Why Would China Report on the Xinjiang Detention Camps?

A Xinjiang detention camp.
Beijing has admitted the existence of detention camps. (Image: via Pixabay)

China’s state-run media has always remained silent about detention camps in Xinjiang, preventing the public from knowing the atrocities committed on the Uyghurs in the region. However, Beijing has adopted a new approach to the subject. It now admits the existence of Xinjiang detention camps and projects it as necessary for the good of the people.

A new Xinjiang propaganda campaign

Last October, state broadcaster CCTV ran a 15-minute segment that heralded in the new propaganda campaign. This was meant to normalize Beijing’s actions in Xinjiang. “It told the story of what the Chinese government wanted to communicate about what was happening in Xinjiang… In Xinjiang, there was radical extremism, there was terrorism, there was ethnic separatism. And the government is fighting this as part of a ‘worldwide battle against terrorism.’ This was how the government framed it,” Shelley Zhang, a writer for China Uncensored, said to Al Jazeera.

Western news about Xinjiang is presented as misleading, driven by vested interests that seek to destroy China. Publications like Xinhua and Global Times also parrot this narrative of a benevolent, authoritarian government out there to help the people. Moreover, detention is presented as something that the detainees themselves volunteer for out of concern for their own radicalization. Any media deviating from this narrative is quickly met with a state crackdown. According to estimates, about 58 Uyghur journalists are behind bars for not towing the CCP line on the Xinjiang issue.

The image portrayed by Beijing to the outside world is misleading.
The image portrayed by Beijing to the outside world is misleading. (Image: Colegota via Wikimedia Commons)

To present a fake narrative of Xinjiang to foreign broadcasters, Beijing is conducting media tours where international journalists are given a peek into the carefully orchestrated life inside detention centers. One such program was aired on the BBC. The people appear joyous and friendly on the outside. However, it is clear that the inmates are just faking emotions, possibly out of fear of persecution should they convey the truth about the camp. 

“The idea of the manufactured perspective has long been echoed throughout history from the propaganda playbook of Nazi Germany to Russia’s fabled ‘Potemkin villages’, the fake structures designed to deceive the viewer into believing a situation is better than it really is. Such tours have been a staple for communist authoritarian regimes in North Korea and Cambodia, in a bid to mask atrocities and dupe foreign observers,” according to ABC News.

Censorship

Foreign channels that broadcast news about the Uyghur situation are subjected to instant blocking by Chinese authorities. In February, a BBC report on the topic by journalist Stephen McDonell was cut short during the broadcast.
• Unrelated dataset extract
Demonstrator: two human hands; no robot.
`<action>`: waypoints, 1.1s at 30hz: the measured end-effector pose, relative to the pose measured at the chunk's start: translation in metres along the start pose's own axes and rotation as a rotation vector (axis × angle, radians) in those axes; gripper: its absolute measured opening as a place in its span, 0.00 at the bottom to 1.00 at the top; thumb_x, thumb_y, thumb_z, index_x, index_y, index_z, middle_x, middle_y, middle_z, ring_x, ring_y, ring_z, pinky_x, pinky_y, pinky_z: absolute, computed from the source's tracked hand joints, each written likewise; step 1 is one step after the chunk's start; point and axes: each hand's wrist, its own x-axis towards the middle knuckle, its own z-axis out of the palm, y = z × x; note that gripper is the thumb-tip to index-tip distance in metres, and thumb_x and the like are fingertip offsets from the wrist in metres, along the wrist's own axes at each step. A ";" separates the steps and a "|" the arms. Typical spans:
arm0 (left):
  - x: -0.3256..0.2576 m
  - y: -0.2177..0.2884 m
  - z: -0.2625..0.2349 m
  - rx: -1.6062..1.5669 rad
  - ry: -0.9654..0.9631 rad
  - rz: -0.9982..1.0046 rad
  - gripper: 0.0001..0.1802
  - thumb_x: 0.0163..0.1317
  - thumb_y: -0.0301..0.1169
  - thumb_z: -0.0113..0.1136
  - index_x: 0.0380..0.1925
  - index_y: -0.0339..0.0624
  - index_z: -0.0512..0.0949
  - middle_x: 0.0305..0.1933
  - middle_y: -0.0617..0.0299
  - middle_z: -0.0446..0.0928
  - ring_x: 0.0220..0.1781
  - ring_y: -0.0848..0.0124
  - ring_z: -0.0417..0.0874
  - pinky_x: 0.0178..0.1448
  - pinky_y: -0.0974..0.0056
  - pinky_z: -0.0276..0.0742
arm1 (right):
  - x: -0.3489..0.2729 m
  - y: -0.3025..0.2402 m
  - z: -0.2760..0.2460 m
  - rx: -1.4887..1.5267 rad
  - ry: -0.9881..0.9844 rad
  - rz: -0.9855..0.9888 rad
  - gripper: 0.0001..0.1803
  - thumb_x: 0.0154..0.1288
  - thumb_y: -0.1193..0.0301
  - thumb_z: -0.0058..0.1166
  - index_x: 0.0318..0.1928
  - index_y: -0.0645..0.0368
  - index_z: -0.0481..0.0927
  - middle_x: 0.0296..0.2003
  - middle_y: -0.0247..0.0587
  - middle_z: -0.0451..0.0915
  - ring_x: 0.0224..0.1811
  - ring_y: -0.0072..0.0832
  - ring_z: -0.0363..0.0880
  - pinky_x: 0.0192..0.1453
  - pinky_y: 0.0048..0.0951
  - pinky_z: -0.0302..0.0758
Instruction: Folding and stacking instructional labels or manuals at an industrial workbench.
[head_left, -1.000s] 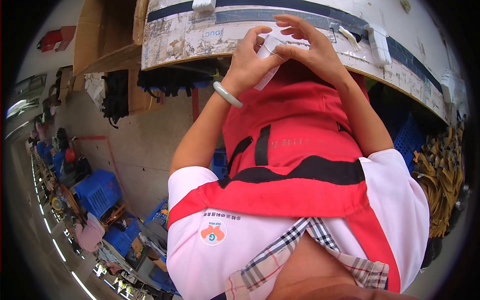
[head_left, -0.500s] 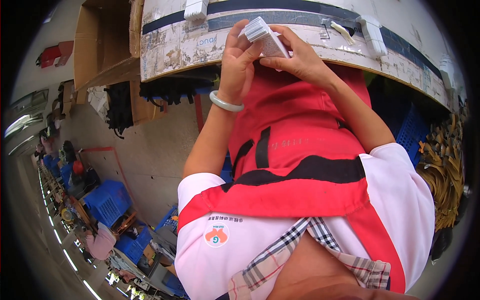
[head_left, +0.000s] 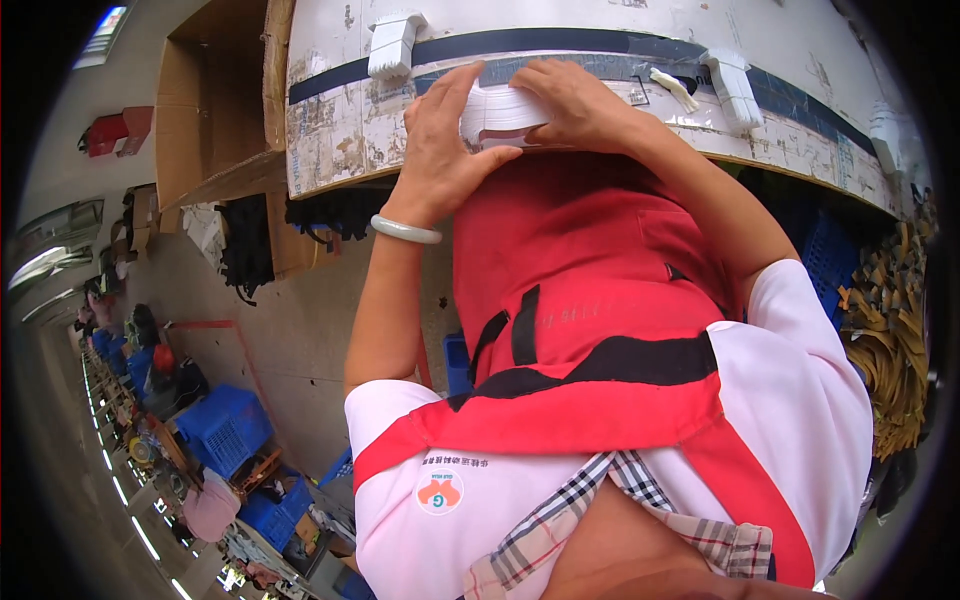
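A stack of thin white pieces, like cards or tags [head_left: 503, 112], is held between my hands at the table's near edge. My left hand [head_left: 437, 140] closes on its left end, thumb below and fingers above. At the other end my right hand [head_left: 580, 105] grips it with curled fingers. The layered edges of the stack face up. Similar white bundles lie on the table: one [head_left: 392, 45] beyond my left hand, another [head_left: 735, 90] to the right of my right hand. A small crumpled cream-coloured piece [head_left: 675, 89] lies beside the right bundle.
The worn, taped table [head_left: 340, 140] has dark strips [head_left: 560, 40] along it. An open cardboard box [head_left: 215, 90] stands at its left. Below the right side are a blue crate [head_left: 830, 255] and a pile of tan strips [head_left: 895, 350]. Another person [head_left: 210, 508] is far left.
The stack has gone from upright and tilted to lying lengthwise between my hands. My left hand has moved left and down, now gripping its left end.
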 end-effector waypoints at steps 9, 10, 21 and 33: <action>0.005 -0.024 0.020 0.255 -0.137 -0.026 0.34 0.47 0.34 0.74 0.57 0.40 0.76 0.57 0.55 0.75 0.66 0.59 0.71 0.72 0.53 0.52 | -0.003 0.030 -0.016 0.013 -0.061 -0.046 0.38 0.48 0.59 0.73 0.61 0.53 0.74 0.53 0.46 0.76 0.59 0.45 0.73 0.66 0.41 0.69; 0.008 -0.019 0.019 0.237 -0.134 -0.025 0.35 0.47 0.37 0.75 0.57 0.39 0.76 0.57 0.55 0.75 0.66 0.60 0.71 0.71 0.53 0.53 | 0.002 0.030 -0.032 0.240 -0.112 0.040 0.38 0.51 0.59 0.73 0.62 0.52 0.73 0.54 0.45 0.76 0.59 0.43 0.73 0.64 0.40 0.71; 0.044 -0.007 0.029 0.187 -0.313 -0.050 0.41 0.47 0.40 0.75 0.61 0.38 0.71 0.55 0.51 0.76 0.59 0.57 0.75 0.68 0.52 0.57 | 0.165 0.151 -0.042 0.036 0.327 0.375 0.13 0.64 0.63 0.60 0.44 0.56 0.86 0.41 0.44 0.86 0.44 0.39 0.84 0.49 0.36 0.78; 0.031 -0.024 0.029 0.198 -0.228 -0.061 0.35 0.43 0.35 0.74 0.54 0.38 0.76 0.47 0.53 0.76 0.53 0.59 0.76 0.66 0.53 0.56 | 0.184 0.138 -0.035 -0.300 0.407 0.210 0.07 0.66 0.68 0.59 0.38 0.58 0.84 0.39 0.44 0.82 0.48 0.42 0.78 0.57 0.40 0.74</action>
In February, a BBC report on the Uyghur situation in Xinjiang by journalist Stephen McDonell was cut short during the broadcast.
In February, a BBC report on the Uyghur situation by journalist Stephen McDonell was cut short during the broadcast. (Image: Sukarman via Dreamstime)
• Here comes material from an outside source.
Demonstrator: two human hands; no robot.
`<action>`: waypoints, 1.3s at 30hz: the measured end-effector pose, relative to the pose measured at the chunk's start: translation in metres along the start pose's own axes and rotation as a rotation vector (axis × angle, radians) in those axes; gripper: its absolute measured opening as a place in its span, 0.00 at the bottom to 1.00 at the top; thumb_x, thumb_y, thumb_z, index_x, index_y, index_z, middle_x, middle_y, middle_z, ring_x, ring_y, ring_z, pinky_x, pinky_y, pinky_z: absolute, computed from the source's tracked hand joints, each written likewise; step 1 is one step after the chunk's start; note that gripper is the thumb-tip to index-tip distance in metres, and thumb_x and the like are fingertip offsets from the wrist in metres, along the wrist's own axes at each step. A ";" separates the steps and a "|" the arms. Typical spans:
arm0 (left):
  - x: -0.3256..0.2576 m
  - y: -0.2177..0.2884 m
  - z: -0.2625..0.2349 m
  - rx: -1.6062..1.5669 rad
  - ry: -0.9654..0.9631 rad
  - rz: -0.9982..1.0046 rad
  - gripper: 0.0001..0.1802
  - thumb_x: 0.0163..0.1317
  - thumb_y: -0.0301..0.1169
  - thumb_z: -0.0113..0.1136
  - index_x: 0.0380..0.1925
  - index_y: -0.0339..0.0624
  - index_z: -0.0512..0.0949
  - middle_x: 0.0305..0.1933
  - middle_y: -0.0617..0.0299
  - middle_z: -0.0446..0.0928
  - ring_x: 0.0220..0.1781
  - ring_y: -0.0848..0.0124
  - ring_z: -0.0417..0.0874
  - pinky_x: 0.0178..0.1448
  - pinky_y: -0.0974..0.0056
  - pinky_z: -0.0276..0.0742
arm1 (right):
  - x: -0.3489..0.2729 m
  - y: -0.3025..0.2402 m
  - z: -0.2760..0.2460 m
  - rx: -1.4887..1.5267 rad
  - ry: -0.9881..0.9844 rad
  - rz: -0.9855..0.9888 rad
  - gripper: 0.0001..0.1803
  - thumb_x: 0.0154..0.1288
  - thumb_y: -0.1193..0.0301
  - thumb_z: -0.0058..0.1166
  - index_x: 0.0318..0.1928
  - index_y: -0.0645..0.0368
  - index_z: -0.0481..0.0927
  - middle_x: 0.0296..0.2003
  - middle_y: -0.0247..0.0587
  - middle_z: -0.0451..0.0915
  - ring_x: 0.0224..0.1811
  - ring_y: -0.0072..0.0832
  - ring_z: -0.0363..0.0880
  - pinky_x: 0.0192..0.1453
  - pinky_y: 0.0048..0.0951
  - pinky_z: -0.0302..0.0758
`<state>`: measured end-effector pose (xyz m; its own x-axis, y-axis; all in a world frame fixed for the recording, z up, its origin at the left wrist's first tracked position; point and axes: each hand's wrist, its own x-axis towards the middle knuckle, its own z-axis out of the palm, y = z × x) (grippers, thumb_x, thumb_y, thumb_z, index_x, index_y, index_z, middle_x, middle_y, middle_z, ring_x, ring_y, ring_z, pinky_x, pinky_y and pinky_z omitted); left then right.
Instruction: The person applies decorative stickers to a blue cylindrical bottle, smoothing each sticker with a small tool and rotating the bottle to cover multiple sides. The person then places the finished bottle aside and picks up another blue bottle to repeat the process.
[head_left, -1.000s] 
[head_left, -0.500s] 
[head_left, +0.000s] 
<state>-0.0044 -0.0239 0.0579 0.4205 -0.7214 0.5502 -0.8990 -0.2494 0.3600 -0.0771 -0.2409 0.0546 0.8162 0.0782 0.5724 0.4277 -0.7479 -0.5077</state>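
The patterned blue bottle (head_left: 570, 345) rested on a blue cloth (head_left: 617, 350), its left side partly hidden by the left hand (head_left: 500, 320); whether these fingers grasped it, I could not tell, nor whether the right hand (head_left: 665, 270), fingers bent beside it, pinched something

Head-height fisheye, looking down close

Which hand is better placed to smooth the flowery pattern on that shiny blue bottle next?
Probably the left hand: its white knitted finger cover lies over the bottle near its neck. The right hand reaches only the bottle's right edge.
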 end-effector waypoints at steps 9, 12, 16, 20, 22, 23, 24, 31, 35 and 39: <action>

“Here’s the moment #China’s censors pull the @BBCWorld TV feed this morning as I’m speaking about the visiting crown prince of #SaudiArabia and the possibility of him raising the mass extra-judicial detention camps holding many 100s of thousands of ethnic Uighurs in the west,” he tweeted in a video (@StephenMcDonell).

Timothy Grose, an assistant professor of China studies at Rose-Hulman Institute of Technology, had written a review of the book Oil and Water: Being Han in Xinjiang in which he highlighted the Chinese Communist Party’s (CCP) policies toward Uyghurs. The review was written for the journal China and Asia: A Journal in Historical Studies being published by a Dutch firm. However, the editor of the journal deleted the portion that contained criticism of the CCP. After Grose responded against the censorship, he was told that the review would not be published.